**WORK REQUIRED:** Output, word for word, each line from the one with "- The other" through the end of the listing below, excluding every picture.

**EXERCISE DATA:**

====================

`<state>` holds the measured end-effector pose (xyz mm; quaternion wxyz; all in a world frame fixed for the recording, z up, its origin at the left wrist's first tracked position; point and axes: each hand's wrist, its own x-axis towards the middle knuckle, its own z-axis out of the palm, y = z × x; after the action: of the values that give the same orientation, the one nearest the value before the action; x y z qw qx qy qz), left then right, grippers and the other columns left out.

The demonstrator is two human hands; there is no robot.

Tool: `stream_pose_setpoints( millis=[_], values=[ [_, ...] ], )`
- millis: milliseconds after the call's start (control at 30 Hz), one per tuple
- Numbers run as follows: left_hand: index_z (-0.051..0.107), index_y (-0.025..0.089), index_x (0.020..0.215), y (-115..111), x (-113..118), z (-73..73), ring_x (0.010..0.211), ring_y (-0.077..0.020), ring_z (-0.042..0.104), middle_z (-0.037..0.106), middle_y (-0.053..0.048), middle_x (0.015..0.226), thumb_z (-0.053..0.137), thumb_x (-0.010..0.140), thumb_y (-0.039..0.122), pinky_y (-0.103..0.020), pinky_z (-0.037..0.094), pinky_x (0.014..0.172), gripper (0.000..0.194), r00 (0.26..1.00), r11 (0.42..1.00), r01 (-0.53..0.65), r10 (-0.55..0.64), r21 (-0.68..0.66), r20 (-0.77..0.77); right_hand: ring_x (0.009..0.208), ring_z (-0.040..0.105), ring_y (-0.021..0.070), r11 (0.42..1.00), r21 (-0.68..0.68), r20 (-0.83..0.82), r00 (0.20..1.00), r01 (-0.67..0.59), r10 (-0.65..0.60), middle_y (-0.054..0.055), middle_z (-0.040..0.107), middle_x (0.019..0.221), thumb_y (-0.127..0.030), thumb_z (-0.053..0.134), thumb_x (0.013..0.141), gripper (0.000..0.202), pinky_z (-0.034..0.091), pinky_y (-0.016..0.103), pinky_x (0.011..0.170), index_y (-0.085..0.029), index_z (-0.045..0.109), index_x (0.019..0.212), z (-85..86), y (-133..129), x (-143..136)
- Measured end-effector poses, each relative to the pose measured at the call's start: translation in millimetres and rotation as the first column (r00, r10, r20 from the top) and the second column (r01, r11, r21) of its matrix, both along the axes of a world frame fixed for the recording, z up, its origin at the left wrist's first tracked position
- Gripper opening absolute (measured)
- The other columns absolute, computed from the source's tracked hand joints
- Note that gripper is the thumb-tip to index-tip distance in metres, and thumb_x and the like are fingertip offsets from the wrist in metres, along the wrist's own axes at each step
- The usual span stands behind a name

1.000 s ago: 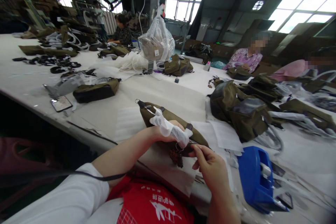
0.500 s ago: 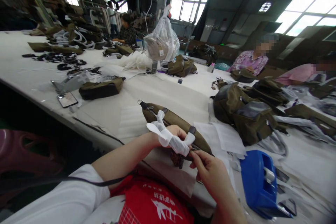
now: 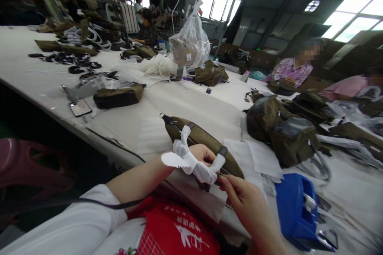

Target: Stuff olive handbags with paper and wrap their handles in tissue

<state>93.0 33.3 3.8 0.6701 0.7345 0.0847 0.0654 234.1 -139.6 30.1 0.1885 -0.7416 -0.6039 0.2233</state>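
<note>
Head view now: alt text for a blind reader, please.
The left hand and right hand work at an olive bag with a white-wrapped handle on a pale table; a blue tape dispenser stands to the right.

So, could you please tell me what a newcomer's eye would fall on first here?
Probably the red apron at the bottom centre and the blue dispenser at the lower right, the strongest colours in view. Just above the apron, the olive bag with its white-wrapped handle lies at the left hand and right hand. Farther back, a clear plastic bag catches light near the top middle.
</note>
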Motion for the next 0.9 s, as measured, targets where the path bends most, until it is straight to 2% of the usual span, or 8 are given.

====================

**TASK RESULT:**
- The other columns absolute, computed from the source's tracked hand joints
- Note that gripper is the thumb-tip to index-tip distance in metres, and thumb_x and the like are fingertip offsets from the wrist in metres, along the wrist's own axes at each step
- The usual span stands behind a name

1.000 s ago: 
0.500 s ago: 
now: 

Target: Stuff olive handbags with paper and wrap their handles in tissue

<state>93.0 33.3 3.8 0.6701 0.7345 0.0847 0.0654 234.1 -139.6 30.1 0.1885 -0.7416 -0.6039 0.2233</state>
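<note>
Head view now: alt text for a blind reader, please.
The left hand and right hand work at an olive bag with a white-wrapped handle on a pale table; a blue tape dispenser stands to the right.

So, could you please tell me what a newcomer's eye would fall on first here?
Probably the red apron at the bottom centre and the blue dispenser at the lower right, the strongest colours in view. Just above the apron, the olive bag with its white-wrapped handle lies at the left hand and right hand. Farther back, a clear plastic bag catches light near the top middle.
</note>
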Motion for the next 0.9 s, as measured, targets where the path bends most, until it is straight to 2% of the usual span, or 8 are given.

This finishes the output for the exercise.